### Required action
Using the material below, copy every line where "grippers" appears.

### Collected data
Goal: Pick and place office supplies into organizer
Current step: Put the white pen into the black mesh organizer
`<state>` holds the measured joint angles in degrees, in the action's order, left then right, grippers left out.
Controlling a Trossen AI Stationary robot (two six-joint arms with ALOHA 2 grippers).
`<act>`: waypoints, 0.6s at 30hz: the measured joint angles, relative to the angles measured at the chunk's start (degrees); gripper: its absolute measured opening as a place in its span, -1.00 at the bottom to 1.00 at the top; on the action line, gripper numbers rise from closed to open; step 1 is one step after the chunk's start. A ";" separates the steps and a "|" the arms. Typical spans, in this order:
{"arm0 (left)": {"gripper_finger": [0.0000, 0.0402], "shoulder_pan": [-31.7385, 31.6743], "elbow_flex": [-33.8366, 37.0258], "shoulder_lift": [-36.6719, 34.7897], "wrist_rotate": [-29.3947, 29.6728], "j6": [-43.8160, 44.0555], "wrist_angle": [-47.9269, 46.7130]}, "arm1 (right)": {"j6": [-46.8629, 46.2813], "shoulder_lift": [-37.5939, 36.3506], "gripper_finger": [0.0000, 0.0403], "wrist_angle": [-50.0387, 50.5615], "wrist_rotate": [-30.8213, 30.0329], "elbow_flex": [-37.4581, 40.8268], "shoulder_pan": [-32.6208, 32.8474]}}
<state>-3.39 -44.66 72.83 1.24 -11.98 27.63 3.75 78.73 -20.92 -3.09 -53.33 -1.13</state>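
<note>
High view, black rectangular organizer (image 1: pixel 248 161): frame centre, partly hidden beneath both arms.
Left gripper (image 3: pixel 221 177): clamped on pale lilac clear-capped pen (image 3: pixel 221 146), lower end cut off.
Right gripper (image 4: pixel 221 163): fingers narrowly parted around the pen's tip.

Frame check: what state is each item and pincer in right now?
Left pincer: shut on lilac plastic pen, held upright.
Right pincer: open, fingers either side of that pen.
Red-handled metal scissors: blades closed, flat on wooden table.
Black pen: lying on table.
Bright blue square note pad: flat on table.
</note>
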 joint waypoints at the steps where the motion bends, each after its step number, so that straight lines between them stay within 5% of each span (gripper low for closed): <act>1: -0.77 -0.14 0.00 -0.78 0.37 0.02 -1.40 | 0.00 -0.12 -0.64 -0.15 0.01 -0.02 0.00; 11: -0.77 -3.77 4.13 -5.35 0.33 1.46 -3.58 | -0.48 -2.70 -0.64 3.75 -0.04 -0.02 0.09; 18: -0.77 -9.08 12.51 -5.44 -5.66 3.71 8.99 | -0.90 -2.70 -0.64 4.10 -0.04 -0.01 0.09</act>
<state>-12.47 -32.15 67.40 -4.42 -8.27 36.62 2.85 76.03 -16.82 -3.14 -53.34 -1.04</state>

### Answer to the problem
`<state>` holds the measured joint angles in degrees, in the action's order, left then right, grippers left out.
Controlling a Trossen AI Stationary robot (two six-joint arms with ALOHA 2 grippers).

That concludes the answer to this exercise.